### [WORK INSTRUCTION]
Repeat the records below exactly, beginning at the first line and finishing with the line that contains "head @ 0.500".

** Opening DATASET RECORDS block **

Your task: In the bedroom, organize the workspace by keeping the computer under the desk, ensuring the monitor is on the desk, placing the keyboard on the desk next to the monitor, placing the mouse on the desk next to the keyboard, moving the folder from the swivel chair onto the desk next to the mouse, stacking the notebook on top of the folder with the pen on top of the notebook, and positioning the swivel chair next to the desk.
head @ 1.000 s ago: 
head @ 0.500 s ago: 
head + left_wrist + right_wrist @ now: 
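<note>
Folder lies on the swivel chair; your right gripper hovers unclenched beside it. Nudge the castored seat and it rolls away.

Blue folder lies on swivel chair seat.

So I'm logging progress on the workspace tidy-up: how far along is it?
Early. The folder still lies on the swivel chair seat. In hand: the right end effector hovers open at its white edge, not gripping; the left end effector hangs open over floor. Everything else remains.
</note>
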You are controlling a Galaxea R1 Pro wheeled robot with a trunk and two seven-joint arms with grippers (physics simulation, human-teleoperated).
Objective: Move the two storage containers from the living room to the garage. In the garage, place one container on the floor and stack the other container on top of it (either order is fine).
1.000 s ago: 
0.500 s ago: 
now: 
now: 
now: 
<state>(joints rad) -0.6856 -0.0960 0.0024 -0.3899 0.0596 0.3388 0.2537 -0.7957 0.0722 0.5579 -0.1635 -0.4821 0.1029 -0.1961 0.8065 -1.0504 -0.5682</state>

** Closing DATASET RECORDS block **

### [ANSWER FOR THIS EXERCISE]
Your task: In the bedroom, organize the workspace by keeping the computer under the desk, ensuring the monitor is on the desk, placing the keyboard on the desk next to the monitor, placing the mouse on the desk next to the keyboard, moving the folder from the swivel chair onto the desk next to the mouse, stacking the notebook on top of the folder with the pen on top of the notebook, and positioning the swivel chair next to the desk.
head @ 1.000 s ago: 
head @ 0.500 s ago: 

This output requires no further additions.